EXERCISE:
Print all of the data exactly as written.

[RECORDED INFORMATION]

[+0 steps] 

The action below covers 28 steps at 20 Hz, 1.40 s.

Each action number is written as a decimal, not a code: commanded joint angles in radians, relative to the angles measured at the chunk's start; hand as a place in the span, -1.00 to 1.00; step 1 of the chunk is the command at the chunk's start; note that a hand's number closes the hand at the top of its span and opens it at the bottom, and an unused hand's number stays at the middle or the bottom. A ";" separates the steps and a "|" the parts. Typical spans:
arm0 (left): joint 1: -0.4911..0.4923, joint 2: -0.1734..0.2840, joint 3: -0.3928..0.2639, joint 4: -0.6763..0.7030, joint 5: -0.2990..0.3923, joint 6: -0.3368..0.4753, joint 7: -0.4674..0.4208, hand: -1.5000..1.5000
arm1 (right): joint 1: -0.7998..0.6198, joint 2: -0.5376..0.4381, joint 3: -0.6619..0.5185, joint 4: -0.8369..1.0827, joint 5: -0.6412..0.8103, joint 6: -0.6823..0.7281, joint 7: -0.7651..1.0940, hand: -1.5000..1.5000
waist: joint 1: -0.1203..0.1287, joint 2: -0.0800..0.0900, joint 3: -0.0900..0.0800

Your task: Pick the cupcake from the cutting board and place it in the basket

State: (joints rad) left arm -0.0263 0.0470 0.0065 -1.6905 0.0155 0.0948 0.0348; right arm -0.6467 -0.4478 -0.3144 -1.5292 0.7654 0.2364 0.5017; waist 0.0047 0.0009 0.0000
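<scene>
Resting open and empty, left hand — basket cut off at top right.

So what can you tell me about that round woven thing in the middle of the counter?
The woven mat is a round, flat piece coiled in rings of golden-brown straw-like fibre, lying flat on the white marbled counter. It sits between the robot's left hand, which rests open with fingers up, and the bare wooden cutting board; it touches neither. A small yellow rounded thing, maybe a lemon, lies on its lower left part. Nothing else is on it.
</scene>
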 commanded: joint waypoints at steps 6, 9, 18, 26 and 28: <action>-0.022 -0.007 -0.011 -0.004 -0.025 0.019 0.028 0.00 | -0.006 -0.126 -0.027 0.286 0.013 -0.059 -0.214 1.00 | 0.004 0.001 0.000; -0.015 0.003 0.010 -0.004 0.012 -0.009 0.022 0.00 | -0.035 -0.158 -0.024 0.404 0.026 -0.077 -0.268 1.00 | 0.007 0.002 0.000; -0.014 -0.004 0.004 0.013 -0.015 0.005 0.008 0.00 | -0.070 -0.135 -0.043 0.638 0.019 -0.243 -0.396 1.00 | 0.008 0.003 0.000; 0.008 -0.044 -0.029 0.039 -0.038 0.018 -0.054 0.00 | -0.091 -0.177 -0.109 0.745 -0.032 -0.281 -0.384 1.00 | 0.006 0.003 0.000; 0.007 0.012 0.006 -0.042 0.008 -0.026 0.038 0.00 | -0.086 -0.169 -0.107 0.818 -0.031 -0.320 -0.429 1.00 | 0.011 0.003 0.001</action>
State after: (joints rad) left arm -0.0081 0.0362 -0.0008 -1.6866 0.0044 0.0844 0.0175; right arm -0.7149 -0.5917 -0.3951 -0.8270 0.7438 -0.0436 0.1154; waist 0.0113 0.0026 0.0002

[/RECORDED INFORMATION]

TASK RESULT:
[+0 steps] 

The action below covers 28 steps at 20 Hz, 1.40 s.

Each action number is written as a decimal, not a code: commanded joint angles in radians, relative to the angles measured at the chunk's start; hand as a place in the span, -1.00 to 1.00; step 1 of the chunk is the command at the chunk's start; note that a hand's number closes the hand at the top of its span and opens it at the bottom, and an unused hand's number stays at the middle or the bottom. A ";" separates the steps and a "|" the parts. Typical spans:
arm0 (left): joint 1: -0.4911..0.4923, joint 2: -0.1734..0.2840, joint 3: -0.3928..0.2639, joint 4: -0.6763..0.7030, joint 5: -0.2990..0.3923, joint 6: -0.3368..0.4753, joint 7: -0.4674..0.4208, hand: -1.5000..1.5000
arm1 (right): joint 1: -0.7998..0.6198, joint 2: -0.5376..0.4381, joint 3: -0.6619..0.5185, joint 4: -0.8369..1.0827, joint 5: -0.6412..0.8103, joint 6: -0.6823..0.7281, joint 7: -0.7651..1.0940, hand: -1.5000..1.5000
waist: joint 1: -0.1203..0.1287, joint 2: -0.0800..0.0900, joint 3: -0.0900..0.0800

Your task: Pick the cupcake from the cutting board and place it in the basket

State: (joints rad) left arm -0.0263 0.0470 0.0065 -1.6905 0.0155 0.0948 0.0348; right arm -0.6467 -0.4478 -0.3144 -1.5292 0.7654 0.2364 0.5017; waist 0.0047 0.0009 0.0000
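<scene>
Resting open and empty, left hand — basket cut off at top right.

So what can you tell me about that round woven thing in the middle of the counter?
The woven mat is a round, flat piece coiled in rings of golden-brown straw-like fibre, lying flat on the white marbled counter. It sits between the robot's left hand, which rests open with fingers up, and the bare wooden cutting board; it touches neither. A small yellow rounded thing, maybe a lemon, lies on its lower left part. Nothing else is on it.
</scene>
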 commanded: joint waypoints at steps 6, 9, 18, 26 and 28: <action>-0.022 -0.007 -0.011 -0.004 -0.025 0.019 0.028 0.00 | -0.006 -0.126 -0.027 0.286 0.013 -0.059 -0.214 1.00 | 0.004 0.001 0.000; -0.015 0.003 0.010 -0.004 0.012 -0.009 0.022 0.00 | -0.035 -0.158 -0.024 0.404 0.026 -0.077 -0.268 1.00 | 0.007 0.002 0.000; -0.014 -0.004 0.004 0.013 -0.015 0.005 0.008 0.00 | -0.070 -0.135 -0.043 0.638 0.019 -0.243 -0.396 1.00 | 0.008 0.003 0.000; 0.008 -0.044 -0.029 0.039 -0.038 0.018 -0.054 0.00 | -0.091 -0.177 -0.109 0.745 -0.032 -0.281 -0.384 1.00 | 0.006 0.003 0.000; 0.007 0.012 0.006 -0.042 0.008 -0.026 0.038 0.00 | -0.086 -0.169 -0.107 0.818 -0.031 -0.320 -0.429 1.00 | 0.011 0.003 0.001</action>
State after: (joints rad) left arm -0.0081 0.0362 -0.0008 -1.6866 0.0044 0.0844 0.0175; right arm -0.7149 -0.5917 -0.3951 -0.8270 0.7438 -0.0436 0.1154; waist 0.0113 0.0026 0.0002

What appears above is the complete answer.